Subtopic Deep Dive

Duodenal Atresia Repair Techniques
Research Guide

What is Duodenal Atresia Repair Techniques?

Duodenal atresia repair techniques involve surgical methods like diamond-shaped duodenoduodenostomy to reconstruct duodenal continuity in neonates with congenital duodenal obstruction.

Diamond-shaped duodenoduodenostomy remains the standard repair for duodenal atresia, often associated with Down syndrome and intestinal malrotation.

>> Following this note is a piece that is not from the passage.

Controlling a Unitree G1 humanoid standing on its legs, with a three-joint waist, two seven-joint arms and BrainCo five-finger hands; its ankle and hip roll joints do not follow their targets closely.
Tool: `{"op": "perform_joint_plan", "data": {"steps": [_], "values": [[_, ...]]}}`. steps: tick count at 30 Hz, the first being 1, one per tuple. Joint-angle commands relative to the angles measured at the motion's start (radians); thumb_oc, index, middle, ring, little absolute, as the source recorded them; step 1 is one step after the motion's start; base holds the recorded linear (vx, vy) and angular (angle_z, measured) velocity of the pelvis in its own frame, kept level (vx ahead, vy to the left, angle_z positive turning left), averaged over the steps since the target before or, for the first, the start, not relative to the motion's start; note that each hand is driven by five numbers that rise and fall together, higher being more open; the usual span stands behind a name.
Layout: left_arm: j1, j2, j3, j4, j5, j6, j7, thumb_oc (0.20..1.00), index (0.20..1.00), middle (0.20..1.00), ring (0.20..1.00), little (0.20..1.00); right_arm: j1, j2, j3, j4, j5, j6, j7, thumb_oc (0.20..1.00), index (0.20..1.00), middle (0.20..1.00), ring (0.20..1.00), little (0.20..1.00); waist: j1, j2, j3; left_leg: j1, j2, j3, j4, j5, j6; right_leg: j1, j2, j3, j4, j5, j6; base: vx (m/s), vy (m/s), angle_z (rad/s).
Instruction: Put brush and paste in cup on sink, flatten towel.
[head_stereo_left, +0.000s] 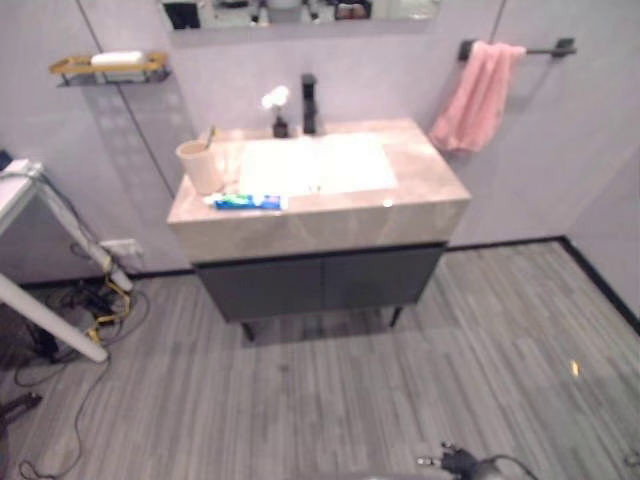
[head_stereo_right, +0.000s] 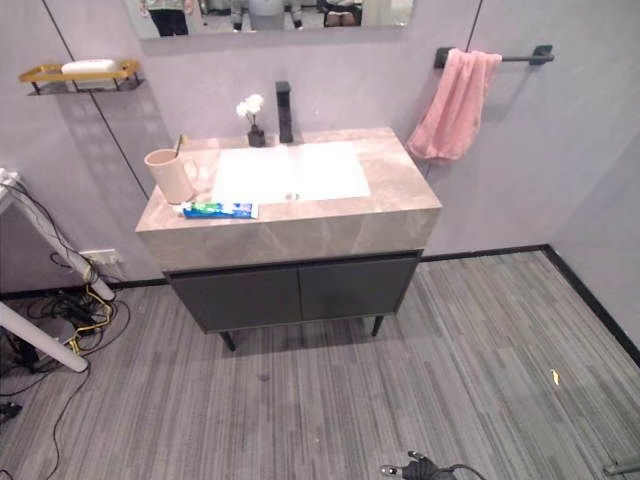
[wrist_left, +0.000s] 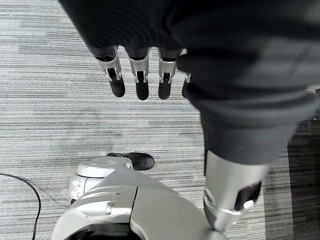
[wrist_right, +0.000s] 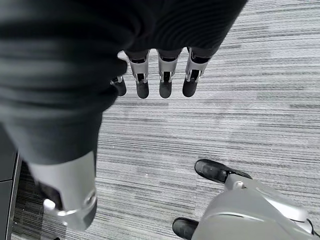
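A beige cup (head_stereo_right: 171, 174) stands at the left end of the marble sink counter (head_stereo_right: 330, 215) with a brush handle (head_stereo_right: 180, 144) sticking out of it. A blue and white paste tube (head_stereo_right: 219, 210) lies flat on the counter in front of the cup, beside the white basin (head_stereo_right: 290, 170). A pink towel (head_stereo_right: 453, 105) hangs bunched over the left end of a black wall bar (head_stereo_right: 520, 57). My left hand (wrist_left: 142, 80) hangs over the floor with straight fingers and holds nothing. My right hand (wrist_right: 162, 80) hangs the same way, also holding nothing.
A black tap (head_stereo_right: 284, 110) and a small vase of white flowers (head_stereo_right: 253, 120) stand behind the basin. A wall shelf (head_stereo_right: 80, 72) is at upper left. White table legs (head_stereo_right: 40, 345) and cables lie at the left. Dark cabinet doors (head_stereo_right: 295, 292) sit below the counter.
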Motion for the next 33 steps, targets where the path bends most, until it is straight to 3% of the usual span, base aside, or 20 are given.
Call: {"op": "perform_joint_plan", "data": {"steps": [1,9,15,27,28,33], "values": [[-0.049,-0.007,-0.023,0.040,0.027,-0.049,0.022,1.000,1.000,1.000,1.000,1.000,-0.010,0.013,0.002,0.039,0.046,-0.008,0.035,1.000,1.000,1.000,1.000,1.000,0.022,-0.016,-0.029,0.011,-0.027,-0.006,0.011,-0.065,0.014,-0.048,0.003,-0.047,0.004,0.027,0.037,0.00,0.000,0.00],[-0.055,-0.007,-0.016,0.038,0.000,-0.058,0.025,1.000,1.000,1.000,1.000,1.000,0.006,0.020,-0.032,0.027,0.154,-0.014,0.068,1.000,1.000,1.000,1.000,1.000,0.023,-0.019,-0.023,0.008,-0.027,-0.013,0.011,-0.063,0.012,-0.047,0.003,-0.053,0.004,0.023,0.036,0.00,-0.003,0.01],[-0.061,-0.002,-0.039,0.022,0.022,-0.062,0.039,1.000,1.000,1.000,1.000,1.000,-0.007,0.010,0.007,0.005,0.075,-0.024,0.030,1.000,1.000,1.000,1.000,1.000,0.025,-0.022,-0.016,0.003,-0.027,-0.016,0.011,-0.062,0.011,-0.051,0.005,-0.055,0.004,0.023,0.036,0.00,0.000,0.00],[-0.075,0.018,-0.081,-0.100,0.021,-0.120,0.081,1.000,1.000,1.000,1.000,1.000,-0.015,-0.006,0.024,-0.107,0.105,-0.060,0.008,1.000,1.000,1.000,1.000,1.000,0.021,-0.025,0.002,-0.005,-0.026,-0.023,0.011,-0.057,0.009,-0.054,0.005,-0.068,0.004,0.023,0.037,0.00,0.001,0.02],[-0.068,0.028,-0.081,-0.172,0.000,-0.148,0.091,1.000,1.000,1.000,1.000,1.000,-0.010,-0.007,0.025,-0.168,0.115,-0.074,0.002,1.000,1.000,1.000,1.000,1.000,0.022,-0.027,0.003,-0.004,-0.025,-0.024,0.011,-0.057,0.008,-0.052,0.005,-0.073,0.004,0.021,0.037,0.01,0.000,0.06],[-0.033,0.036,-0.048,-0.239,-0.067,-0.166,0.081,1.000,1.000,1.000,1.000,1.000,0.007,-0.021,0.013,-0.234,0.131,-0.090,-0.006,1.000,1.000,1.000,1.000,1.000,0.023,-0.030,0.010,-0.004,-0.025,-0.026,0.011,-0.055,0.008,-0.052,0.004,-0.078,0.005,0.021,0.040,0.01,0.003,0.07]]}}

Studies report improved outcomes with prenatal diagnosis enabling timely intervention (Berrocal et al., 1999, 142 citations). Long-term follow-up assesses gastrointestinal function post-repair, with over 140 papers on upper GI congenital anomalies.

15
Curated Papers
3
Key Challenges

Why It Matters

Duodenal atresia repair techniques directly impact neonatal survival rates, reducing mortality from 50% in the 1950s to under 5% today through refined duodenoduodenostomy (Nixon, 1955, 137 citations; Berrocal et al., 1999). These methods address associated conditions like malrotation and Down syndrome, enabling better nutrition and growth. Genetic insights from TTC7A mutations inform combined immunodeficiency risks in atresia cases (Chen et al., 2013, 159 citations), guiding multidisciplinary care.

Key Research Challenges

Associated Anomalies Management

Duodenal atresia often coexists with Down syndrome, malrotation, and cardiac defects, complicating surgical timing and outcomes (Berrocal et al., 1999). Preoperative imaging struggles to differentiate complete atresia from stenosis. Long-term studies show persistent motility issues post-repair (Krishnamurthy and Schuffler, 1987, 239 citations).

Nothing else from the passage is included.